### Instructions for the task
Your answer is one number, how many lines in the entries include "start".
── Data records
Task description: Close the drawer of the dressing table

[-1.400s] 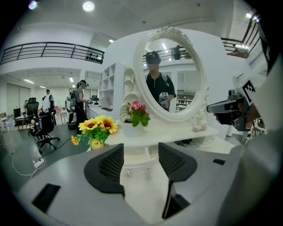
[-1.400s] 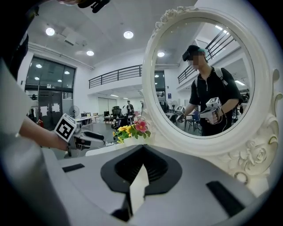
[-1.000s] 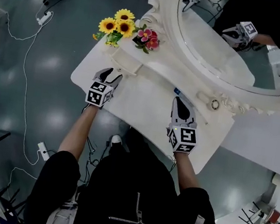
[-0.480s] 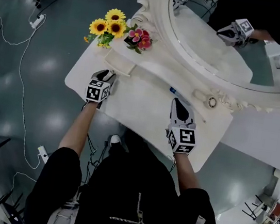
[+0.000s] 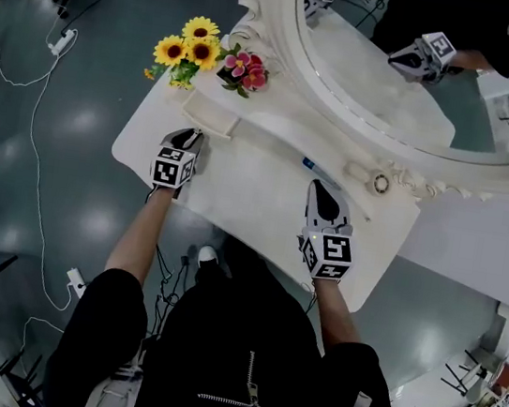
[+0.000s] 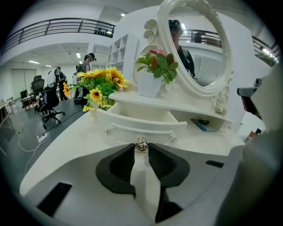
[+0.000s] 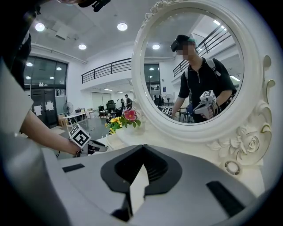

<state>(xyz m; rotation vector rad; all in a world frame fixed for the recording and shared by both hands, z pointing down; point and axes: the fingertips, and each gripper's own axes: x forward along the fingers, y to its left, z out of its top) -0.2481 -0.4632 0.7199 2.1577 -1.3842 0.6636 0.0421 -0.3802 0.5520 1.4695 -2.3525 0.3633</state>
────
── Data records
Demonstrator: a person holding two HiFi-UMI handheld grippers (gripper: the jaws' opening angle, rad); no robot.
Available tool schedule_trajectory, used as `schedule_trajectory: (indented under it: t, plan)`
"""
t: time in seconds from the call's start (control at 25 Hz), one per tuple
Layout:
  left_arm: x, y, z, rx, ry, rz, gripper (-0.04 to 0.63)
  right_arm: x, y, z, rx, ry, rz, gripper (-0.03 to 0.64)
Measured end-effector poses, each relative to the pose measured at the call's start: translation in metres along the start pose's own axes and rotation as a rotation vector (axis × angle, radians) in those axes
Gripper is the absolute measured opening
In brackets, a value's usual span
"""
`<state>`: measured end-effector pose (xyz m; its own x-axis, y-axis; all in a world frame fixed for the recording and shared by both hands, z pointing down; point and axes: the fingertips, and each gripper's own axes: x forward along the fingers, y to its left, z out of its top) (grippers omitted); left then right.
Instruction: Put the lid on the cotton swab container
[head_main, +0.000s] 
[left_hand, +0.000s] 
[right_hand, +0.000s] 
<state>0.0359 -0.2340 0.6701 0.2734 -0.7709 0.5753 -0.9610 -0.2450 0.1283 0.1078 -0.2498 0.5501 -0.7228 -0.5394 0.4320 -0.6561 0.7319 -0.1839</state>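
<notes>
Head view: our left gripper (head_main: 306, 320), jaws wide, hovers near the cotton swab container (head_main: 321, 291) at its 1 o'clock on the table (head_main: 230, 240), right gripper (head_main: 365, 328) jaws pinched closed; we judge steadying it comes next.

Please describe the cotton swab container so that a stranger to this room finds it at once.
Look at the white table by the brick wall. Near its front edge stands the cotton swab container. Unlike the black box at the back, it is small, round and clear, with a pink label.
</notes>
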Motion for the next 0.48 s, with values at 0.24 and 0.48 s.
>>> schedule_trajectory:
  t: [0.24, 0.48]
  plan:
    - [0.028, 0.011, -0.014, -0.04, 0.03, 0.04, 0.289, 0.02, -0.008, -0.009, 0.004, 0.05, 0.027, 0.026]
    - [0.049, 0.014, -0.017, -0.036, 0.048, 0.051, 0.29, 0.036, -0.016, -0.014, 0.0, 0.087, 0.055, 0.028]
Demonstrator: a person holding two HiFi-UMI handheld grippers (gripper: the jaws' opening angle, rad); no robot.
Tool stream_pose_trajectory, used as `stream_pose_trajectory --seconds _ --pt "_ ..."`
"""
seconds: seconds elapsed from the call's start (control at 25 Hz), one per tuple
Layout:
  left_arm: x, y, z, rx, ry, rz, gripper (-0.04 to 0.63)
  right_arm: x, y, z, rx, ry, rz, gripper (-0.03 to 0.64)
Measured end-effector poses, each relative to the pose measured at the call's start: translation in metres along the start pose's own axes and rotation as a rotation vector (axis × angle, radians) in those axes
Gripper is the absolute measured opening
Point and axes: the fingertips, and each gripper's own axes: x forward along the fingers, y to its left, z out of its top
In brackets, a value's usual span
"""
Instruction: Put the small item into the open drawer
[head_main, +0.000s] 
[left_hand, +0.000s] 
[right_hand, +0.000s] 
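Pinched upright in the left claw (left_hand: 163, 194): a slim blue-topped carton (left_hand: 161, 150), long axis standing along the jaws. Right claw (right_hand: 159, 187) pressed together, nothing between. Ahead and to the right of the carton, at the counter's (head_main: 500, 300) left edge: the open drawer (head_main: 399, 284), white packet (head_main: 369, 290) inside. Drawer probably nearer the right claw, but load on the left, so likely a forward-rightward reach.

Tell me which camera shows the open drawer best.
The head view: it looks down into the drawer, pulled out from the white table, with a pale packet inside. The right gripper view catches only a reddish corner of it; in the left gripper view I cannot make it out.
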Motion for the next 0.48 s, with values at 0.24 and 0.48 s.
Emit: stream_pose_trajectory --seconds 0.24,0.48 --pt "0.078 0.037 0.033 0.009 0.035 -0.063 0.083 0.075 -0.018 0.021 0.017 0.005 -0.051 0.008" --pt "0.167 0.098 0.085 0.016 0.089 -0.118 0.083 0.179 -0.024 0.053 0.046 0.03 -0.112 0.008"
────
### Result for this task
4